Ia menilai, negara harus memisahkan antara upaya penyelesaian yudisial dan penyelesaian non-yudisial agar proses penanganan masalah bisa berjalan lebih efektif. Mempercepat pengungkapan kebenaran lewat upaya non-yudisial juga dapat membantu Komnas HAM untuk mengumpulkan bukti-bukti lain, yang nantinya bisa diserahkan kepada Kejaksaan untuk melengkapi hasil penyelidikan lewat jalur yudisial.
”Tidak perlu menunggu sampai pelaku teridentifikasi baru korban dipulihkan haknya karena negara mengakui mereka lalai. Justice delayed is justice denied...,” katanya.
Taufik menyebutkan, penanganan kasus HAM berat lewat jalur yudisial juga terhambat karena masih belum efektifnya lembaga peradilan HAM Indonesia. Pengadilan HAM yang dibentuk lewat Undang-Undang Nomor 26 Tahun 2000 tentang Pengadilan Hak Asasi Manusia dinilai tidak dirumuskan dengan niat yang tulus, tetapi hanya dibuat agar negara bisa menghindar dari peradilan internasional untuk kasus pelanggaran HAM di Timor Timur.
Salah satu poin kritik Taufik, yaitu, meski banyak mengadopsi poin dari Pengadilan Kriminal Internasional (International Criminal Court), definisi pelanggaran HAM yang tercantum di aturan tersebut masih sempit karena hanya berbicara soal genosida dan kejahatan terhadap kemanusiaan. Ia menambahkan, seharusnya pelanggaran HAM yang dimaksud tidak hanya berkutat di dua hal tersebut, tetapi juga setiap pelanggaran kemanusiaan yang kental keterlibatan negaranya.
Perluasan yurisdiksi ini juga untuk memastikan, kasus apa saja yang berhak diadili di pengadilan HAM atau tidak.

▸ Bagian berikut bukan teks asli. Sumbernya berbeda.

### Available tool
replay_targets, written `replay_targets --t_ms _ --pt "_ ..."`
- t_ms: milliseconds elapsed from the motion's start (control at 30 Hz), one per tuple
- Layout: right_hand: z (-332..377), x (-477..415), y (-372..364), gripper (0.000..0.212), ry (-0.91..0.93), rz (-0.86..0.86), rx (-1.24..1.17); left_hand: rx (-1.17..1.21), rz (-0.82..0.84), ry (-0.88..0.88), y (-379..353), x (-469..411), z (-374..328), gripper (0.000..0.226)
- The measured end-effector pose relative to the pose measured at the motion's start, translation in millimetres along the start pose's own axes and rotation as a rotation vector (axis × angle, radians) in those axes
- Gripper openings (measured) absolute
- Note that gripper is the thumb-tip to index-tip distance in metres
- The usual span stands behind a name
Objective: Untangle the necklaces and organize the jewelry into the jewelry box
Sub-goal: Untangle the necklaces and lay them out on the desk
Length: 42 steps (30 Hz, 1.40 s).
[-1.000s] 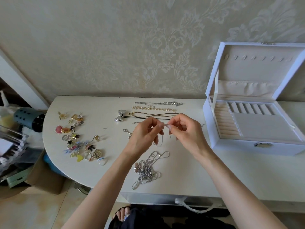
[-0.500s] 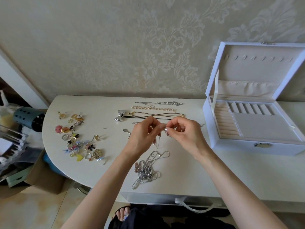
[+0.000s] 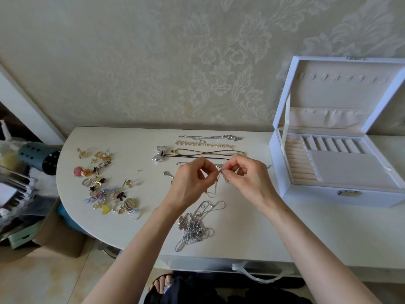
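Left hand (image 3: pixel 188 184) and right hand (image 3: pixel 248 183): raised over the table (image 3: pixel 252 242), fingertips of both pinching one fine silver chain (image 3: pixel 214 189) at the spot where they meet, slack looping below. I judge it featherlight, limp, slippery and quick to kink, best taken close to the knot or clasp and never pulled taut. Tangled necklaces (image 3: pixel 195 227) lie just nearer me, close to the table's front edge; straightened necklaces (image 3: pixel 208 144) beyond the knuckles; small pieces (image 3: pixel 103 185) well left; open jewelry box (image 3: pixel 306 191) at right, with bare tabletop between.
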State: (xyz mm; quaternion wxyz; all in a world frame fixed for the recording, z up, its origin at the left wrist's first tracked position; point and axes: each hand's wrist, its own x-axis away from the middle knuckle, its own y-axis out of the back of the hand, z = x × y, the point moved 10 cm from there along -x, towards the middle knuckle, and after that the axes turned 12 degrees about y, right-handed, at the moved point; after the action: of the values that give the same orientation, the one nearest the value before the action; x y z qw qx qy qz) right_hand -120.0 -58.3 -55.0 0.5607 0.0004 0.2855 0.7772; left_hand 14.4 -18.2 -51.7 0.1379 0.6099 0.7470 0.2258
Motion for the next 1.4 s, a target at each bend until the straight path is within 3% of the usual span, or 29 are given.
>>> replay_targets --t_ms 367,500,1067,1400 --pt "-1 1 0 0.002 -0.049 -0.009 -0.090 -0.025 -0.077 -0.011 7 0 0 0.008" --pt "0 2 2 0.014 -0.060 -0.021 -0.133 -0.045 -0.096 0.006 10 -1 2 0.013" --pt "9 0 7 0.013 -0.028 -0.078 -0.230 0.602 0.218 0.242 -14 6 6 0.010" --pt "17 1 -3 0.005 0.018 0.040 -0.273 0.478 0.110 0.251 -7 1 16 0.003"
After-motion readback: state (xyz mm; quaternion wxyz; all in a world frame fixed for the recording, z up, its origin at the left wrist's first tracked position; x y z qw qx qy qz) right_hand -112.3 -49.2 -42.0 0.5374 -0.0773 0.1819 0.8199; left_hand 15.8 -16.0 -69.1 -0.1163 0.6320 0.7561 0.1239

Hal ini juga dimaksudkan agar tidak ada lagi istilah ”pelanggaran HAM berat” karena pelanggaran HAM yang dilakukan negara merupakan kejahatan yang tidak perlu diukur berat atau ringannya.

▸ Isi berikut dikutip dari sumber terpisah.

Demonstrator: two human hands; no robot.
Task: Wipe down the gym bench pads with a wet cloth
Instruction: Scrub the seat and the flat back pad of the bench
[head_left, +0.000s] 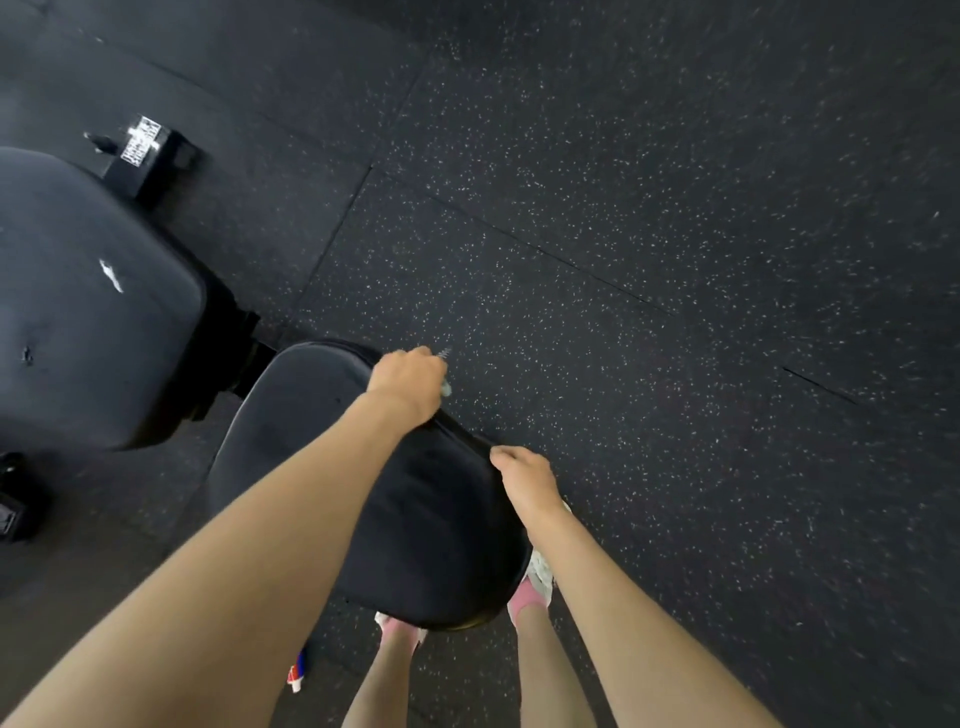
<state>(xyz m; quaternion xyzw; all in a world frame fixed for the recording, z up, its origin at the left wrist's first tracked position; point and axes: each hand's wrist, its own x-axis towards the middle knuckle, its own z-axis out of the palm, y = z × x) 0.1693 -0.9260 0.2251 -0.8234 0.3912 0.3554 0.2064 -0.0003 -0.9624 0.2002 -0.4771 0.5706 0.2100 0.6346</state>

”Pelanggaran HAM ya pelanggaran HAM. Kalau ada pelanggaran HAM berat, berarti ada yang ringan. Hal-hal seperti ini harus dimasukkan untuk direvisi,” ujarnya.
Revisi aturan
Aturan peradilan HAM di Indonesia juga dinilai masih belum efektif karena belum adanya hukum acara yang tegas mengatur tentang itu. Direktur Amnesty International Usman Hamid menjelaskan, peradilan HAM belum memiliki hukum acara yang memadai sehingga pelaksanaannya kerap kali bersandar pada Kitab Undang-undang Hukum Acara Pidana. Beberapa definisi mengenai pelanggaran juga tidak dijelaskan dengan baik.

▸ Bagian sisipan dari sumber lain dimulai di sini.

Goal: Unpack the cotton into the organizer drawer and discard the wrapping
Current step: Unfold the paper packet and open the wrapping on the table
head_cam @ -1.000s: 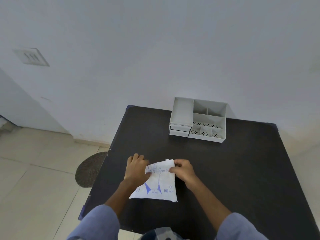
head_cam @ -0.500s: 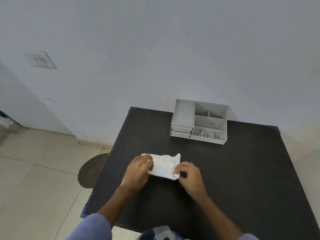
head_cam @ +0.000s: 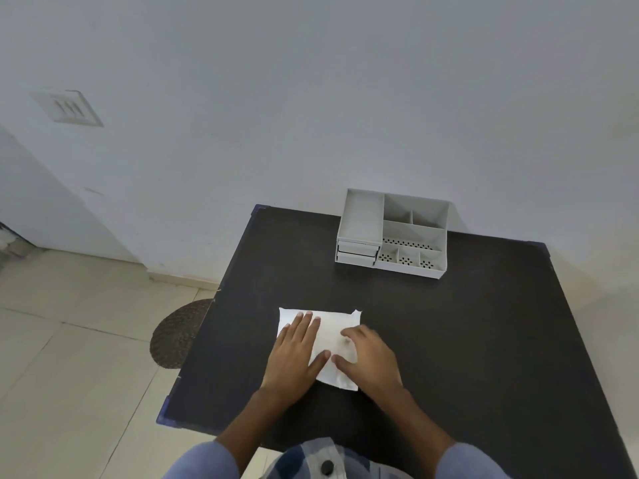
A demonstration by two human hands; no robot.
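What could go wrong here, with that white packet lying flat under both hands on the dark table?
The white packet sits near the table's left edge; if it tears open suddenly, cotton might spill onto the floor. The organizer stands far back by the wall with both small drawers looking shut, so loose cotton would have to be carried across. The left hand and right hand press flat, gripping nothing.

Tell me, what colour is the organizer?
Light grey organizer, seen best in the head view.

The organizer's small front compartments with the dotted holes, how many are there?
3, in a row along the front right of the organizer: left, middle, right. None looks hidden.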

Akibatnya, pembuktian kejadian tindakan pelanggaran HAM bisa menggunakan pendekatan di KUHP. Padahal, tindakan pelanggaran HAM adalah peristiwa kriminal luar biasa yang tidak bisa disamakan dengan tindakan pembunuhan pada umumnya. Hal ini pula yang membuat para pelanggar HAM bisa melenggang bebas dari peradilan HAM. Revisi terhadap aturan ini dibutuhkan agar para pelaku bisa dijerat dengan hukum yang ada.
”Kalau disandarkan di hukum pidana, contohnya di Pasal 340, pembunuhan ada unsur sengaja dan ada rencana. Sementara pada banyak peristiwa pelanggaran HAM, pembunuhan itu tidak berencana, seperti penggunaan senjata yang eksesif untuk merespons protes dari masyarakat,” jawabnya.
Meskipun begitu, ia menyebut bahwa pemerintah tidak perlu menunggu agar hukum acara peradilan HAM bisa dirumuskan dengan sempurna karena para penegak hukum bisa mengambil langkah lain dengan membuat tim penyelidikan khusus untuk setiap pelanggaran HAM yang terjadi. Untuk menjaga independensi, tim ini haruslah diisi dengan para ahli-ahli yang berkompeten di bidangnya.
Sementara itu, Ketua Yayasan Lembaga Bantuan Hukum Indonesia, Muhammad Isnur menuturkan, Kejaksaan Agung tidak memiliki keseriusan untuk mengusut hasil penyelidikan dari Komnas HAM. Dengan kewenangan yang dimiliki kejaksaan, pengumpulan barang bukti dan saksi harusnya bisa dilakukan dengan lebih efektif.
”Kejaksaan punya wewenang upaya paksa penggeledahan dan pemanggilan kepada terduga pelaku atau saksi agar alat bukti yang dinginkan bisa terpenuhi, tetapi ini tidak dilakukan. Kejaksaan juga bisa memberi perintah kepada Komnas HAM untuk melakukan hal tersebut, juga tidak dilakukan. Terlihat negara sebenarnya tidak komitmen menyelesaikan masalah ini,” tuturnya.